> [Activity]:
Return all of the lines below exactly as they are.

> [Data excerpt]:
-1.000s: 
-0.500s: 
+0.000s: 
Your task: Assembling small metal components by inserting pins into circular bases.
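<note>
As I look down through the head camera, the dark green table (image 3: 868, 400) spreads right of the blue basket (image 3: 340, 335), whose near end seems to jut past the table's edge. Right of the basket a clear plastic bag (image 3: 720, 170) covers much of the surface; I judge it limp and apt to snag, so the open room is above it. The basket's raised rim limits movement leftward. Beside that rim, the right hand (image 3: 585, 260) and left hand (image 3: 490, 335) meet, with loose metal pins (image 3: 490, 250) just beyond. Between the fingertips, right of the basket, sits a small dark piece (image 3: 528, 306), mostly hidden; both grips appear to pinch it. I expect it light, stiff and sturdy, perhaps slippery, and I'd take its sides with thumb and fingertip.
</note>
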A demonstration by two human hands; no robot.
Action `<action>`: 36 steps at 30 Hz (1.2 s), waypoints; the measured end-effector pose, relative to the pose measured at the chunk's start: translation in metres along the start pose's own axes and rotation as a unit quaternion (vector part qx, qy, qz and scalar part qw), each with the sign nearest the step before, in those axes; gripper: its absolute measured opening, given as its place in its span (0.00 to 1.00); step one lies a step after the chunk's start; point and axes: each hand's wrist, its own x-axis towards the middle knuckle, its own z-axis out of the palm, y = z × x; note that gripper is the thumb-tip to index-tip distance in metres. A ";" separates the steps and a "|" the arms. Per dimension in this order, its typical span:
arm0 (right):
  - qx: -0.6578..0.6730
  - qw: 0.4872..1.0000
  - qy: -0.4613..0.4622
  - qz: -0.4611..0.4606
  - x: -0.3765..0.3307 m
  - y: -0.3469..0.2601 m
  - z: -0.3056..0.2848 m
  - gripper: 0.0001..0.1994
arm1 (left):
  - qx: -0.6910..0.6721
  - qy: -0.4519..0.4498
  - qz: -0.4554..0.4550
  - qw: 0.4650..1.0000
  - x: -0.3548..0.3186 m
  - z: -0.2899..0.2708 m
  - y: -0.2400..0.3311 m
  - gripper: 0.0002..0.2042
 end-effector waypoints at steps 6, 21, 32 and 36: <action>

> [Reply]:
-1.000s: 
-0.500s: 
+0.000s: 
Your task: Assembling small metal components by inserting pins into circular bases.
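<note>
As I look down through the head camera, the dark green table (image 3: 868, 400) spreads right of the blue basket (image 3: 340, 335), whose near end seems to jut past the table's edge. Right of the basket a clear plastic bag (image 3: 720, 170) covers much of the surface; I judge it limp and apt to snag, so the open room is above it. The basket's raised rim limits movement leftward. Beside that rim, the right hand (image 3: 585, 260) and left hand (image 3: 490, 335) meet, with loose metal pins (image 3: 490, 250) just beyond. Between the fingertips, right of the basket, sits a small dark piece (image 3: 528, 306), mostly hidden; both grips appear to pinch it. I expect it light, stiff and sturdy, perhaps slippery, and I'd take its sides with thumb and fingertip.
</note>
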A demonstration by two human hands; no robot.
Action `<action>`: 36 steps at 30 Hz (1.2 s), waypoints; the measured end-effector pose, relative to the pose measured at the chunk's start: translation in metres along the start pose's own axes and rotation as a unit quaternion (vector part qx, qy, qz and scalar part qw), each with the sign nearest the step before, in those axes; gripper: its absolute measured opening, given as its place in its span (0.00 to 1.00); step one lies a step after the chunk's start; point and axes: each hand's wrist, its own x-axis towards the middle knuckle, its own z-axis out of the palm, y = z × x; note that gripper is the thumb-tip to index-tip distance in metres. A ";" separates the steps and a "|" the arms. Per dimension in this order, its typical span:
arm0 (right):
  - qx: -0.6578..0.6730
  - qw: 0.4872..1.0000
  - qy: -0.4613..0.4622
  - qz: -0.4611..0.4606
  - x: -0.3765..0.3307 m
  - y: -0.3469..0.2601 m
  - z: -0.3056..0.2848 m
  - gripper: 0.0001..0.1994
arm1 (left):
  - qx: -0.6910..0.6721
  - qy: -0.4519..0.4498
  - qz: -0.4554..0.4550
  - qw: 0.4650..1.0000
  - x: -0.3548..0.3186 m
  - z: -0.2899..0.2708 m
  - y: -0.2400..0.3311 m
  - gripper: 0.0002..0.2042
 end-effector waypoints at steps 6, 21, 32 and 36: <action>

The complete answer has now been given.